A reforma de todo o complexo, que já incluía uma pequena casa de campo (o atual Museu) e uma coffee-house (a atual Villa Lucia), foi confiada ao arquiteto Antonio Niccolini, que projetou tanto a reconstrução em estilo neoclássico da pequena vila quanto a reconfiguração dos jardins à inglesa, conforme a moda da época.

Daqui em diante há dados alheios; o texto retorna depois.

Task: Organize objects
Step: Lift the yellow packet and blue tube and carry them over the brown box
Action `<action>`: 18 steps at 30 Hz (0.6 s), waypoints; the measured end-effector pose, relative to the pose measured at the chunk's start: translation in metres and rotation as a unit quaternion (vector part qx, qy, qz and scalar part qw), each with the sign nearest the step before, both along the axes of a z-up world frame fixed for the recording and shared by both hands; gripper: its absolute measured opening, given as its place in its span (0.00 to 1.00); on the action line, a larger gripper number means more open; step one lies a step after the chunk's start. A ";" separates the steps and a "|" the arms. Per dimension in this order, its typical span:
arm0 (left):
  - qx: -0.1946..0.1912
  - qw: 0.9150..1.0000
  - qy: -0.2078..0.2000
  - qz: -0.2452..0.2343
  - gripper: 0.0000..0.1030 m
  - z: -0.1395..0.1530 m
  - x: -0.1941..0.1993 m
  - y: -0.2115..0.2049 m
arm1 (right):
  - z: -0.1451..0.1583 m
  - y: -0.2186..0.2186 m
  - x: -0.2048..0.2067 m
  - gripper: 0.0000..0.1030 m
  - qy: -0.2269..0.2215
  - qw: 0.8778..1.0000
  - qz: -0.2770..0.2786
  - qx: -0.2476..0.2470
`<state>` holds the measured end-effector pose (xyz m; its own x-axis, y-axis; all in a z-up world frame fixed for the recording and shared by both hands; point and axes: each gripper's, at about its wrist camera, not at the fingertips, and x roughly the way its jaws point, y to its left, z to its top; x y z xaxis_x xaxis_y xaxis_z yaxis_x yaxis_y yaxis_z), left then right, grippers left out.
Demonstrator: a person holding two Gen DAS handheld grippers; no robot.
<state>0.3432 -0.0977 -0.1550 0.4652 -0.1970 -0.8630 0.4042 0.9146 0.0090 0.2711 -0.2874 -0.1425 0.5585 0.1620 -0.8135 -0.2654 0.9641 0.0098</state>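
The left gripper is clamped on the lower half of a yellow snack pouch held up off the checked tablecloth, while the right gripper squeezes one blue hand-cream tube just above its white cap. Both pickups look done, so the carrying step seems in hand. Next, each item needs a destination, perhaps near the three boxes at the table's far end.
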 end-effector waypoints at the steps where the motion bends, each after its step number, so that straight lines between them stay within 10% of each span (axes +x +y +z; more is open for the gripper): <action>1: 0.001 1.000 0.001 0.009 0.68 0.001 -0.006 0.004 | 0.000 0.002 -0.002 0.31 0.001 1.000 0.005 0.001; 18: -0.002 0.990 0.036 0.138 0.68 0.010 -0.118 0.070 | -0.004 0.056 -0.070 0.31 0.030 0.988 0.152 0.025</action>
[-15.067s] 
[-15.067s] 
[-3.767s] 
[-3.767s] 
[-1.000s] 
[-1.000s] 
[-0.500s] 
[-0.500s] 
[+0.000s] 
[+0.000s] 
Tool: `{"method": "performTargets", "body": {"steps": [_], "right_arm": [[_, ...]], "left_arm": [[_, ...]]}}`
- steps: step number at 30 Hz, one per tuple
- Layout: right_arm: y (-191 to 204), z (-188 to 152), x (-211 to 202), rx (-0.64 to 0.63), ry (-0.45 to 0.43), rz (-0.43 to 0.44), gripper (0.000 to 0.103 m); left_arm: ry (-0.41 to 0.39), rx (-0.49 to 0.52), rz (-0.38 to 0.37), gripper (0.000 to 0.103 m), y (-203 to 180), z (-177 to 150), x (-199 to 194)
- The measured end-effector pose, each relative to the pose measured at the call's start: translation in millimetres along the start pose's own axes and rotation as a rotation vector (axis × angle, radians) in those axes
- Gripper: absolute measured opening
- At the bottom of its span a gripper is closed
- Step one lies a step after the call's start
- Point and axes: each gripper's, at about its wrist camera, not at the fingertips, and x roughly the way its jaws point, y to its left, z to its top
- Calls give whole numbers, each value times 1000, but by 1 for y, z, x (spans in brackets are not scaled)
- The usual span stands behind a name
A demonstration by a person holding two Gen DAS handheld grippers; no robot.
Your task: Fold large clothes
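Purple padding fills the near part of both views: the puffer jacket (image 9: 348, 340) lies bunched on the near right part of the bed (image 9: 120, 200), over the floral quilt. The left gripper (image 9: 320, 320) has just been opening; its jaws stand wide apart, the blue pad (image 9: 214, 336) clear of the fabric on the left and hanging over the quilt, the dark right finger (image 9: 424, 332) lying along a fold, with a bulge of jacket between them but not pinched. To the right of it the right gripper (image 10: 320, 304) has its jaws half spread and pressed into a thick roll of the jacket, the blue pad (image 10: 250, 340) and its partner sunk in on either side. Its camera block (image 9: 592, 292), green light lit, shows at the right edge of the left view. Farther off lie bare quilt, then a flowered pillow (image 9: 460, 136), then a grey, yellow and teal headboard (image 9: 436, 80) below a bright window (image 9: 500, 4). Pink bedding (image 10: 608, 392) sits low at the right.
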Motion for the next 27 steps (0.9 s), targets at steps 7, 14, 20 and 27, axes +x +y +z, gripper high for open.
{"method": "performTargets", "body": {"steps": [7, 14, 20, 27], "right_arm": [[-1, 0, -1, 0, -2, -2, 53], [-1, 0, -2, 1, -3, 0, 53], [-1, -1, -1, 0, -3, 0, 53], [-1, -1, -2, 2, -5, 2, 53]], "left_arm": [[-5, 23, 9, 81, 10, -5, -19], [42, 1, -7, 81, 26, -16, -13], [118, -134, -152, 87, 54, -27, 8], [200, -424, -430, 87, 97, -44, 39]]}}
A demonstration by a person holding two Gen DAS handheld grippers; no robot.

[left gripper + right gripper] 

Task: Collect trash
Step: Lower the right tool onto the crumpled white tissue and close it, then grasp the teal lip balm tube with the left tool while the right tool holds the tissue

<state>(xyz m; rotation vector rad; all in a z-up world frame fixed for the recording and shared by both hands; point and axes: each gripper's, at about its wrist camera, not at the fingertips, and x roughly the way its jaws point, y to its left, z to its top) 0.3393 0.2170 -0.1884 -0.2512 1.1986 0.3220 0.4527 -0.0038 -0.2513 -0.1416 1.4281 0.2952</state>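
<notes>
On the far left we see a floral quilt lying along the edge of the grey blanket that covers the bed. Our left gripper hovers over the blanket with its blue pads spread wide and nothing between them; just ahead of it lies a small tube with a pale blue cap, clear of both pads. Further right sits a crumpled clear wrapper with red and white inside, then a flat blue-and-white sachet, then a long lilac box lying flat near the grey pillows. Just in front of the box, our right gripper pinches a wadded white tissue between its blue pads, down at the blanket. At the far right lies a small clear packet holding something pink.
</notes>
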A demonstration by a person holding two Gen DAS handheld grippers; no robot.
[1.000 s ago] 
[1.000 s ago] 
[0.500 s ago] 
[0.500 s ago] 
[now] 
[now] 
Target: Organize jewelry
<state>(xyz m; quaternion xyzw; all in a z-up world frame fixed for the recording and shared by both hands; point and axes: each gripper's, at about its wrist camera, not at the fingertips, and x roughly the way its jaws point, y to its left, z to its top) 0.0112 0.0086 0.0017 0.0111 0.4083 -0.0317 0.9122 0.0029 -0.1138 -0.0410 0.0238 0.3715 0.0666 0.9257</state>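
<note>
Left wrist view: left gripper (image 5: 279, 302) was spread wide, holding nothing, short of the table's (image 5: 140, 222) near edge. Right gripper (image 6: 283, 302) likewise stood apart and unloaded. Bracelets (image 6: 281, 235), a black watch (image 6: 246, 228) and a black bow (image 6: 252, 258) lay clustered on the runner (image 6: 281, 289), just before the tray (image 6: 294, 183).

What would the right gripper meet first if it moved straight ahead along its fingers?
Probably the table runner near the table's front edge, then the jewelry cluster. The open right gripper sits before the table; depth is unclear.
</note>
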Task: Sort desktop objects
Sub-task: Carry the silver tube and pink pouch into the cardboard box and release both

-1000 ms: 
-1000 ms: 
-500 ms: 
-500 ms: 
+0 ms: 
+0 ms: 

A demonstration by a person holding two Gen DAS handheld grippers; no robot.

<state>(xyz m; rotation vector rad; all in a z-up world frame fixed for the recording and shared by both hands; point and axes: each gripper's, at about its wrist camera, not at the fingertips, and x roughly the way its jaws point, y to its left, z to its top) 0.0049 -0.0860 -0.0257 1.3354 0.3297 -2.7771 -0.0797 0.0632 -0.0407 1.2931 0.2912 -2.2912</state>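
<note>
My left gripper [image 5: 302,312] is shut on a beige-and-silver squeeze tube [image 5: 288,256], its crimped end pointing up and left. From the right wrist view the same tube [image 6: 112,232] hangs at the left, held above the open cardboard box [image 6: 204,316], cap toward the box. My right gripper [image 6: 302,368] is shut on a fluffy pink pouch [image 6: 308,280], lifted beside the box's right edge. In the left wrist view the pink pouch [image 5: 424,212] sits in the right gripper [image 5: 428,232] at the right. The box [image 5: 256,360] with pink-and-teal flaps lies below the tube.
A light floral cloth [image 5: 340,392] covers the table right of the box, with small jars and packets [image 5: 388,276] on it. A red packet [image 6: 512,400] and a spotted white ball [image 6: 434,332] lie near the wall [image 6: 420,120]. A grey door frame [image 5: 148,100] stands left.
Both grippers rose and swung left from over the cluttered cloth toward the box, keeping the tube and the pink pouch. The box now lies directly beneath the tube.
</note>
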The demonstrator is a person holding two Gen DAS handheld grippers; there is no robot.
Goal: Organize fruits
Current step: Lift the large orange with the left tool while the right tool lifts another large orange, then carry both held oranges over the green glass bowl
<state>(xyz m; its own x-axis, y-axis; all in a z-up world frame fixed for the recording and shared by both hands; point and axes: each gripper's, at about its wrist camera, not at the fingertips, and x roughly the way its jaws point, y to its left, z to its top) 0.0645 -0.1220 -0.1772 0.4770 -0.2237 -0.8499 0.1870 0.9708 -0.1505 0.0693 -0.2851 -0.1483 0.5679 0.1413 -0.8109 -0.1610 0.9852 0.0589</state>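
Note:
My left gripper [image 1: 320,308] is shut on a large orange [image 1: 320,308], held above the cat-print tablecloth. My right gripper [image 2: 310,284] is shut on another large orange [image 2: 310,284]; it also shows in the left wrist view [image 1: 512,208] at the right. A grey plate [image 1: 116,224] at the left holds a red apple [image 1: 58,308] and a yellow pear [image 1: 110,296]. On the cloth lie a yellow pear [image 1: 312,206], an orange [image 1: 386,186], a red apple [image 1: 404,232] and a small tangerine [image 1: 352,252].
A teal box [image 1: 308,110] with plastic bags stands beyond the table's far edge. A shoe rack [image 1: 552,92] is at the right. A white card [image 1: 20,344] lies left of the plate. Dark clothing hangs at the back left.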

Ele também projetou um teatrinho ao ar livre, um pequeno templo jônico, as estufas e algumas grutas para animais exóticos, elementos arquitetônicos únicos ainda existentes na atual área do Parque, que fazem perceber a atmosfera pitoresca original. Em relação à Villa, como se deduz do planta original autógrafa conservada no Museu de San Martino, incorporando a antiga casa de campo Saliceti, Niccolini concebeu um edifício com corpo central retangular e dois braços perpendiculares e simétricos, voltados para o norte, sendo o ocidental de nova construção.
Além disso, adicionou, na entrada central do edifício, uma pequena área com pórtico, para a parada das carruagens, solução arquitetônica já adotada para o Teatro San Carlo. Para a fachada sul, que se apresentava em três níveis devido à acentuada inclinação do terreno, Niccolini elaborou para o piso semienterrado uma base em pedra vulcânica com uma escadaria de mármore de dois lances, que conecta o edifício ao parque ao redor, abrindo-se para o panorâmico cenário da cidade.
Após a morte da duquesa, em 1826, os edifícios monumentais e o Parque passaram por várias transformações feitas pelos herdeiros até 1919, ano em que a Villa foi adquirida pelo Estado e destinada a sede museológica a partir de 1924 para abrigar a coleção do Duque de Martina.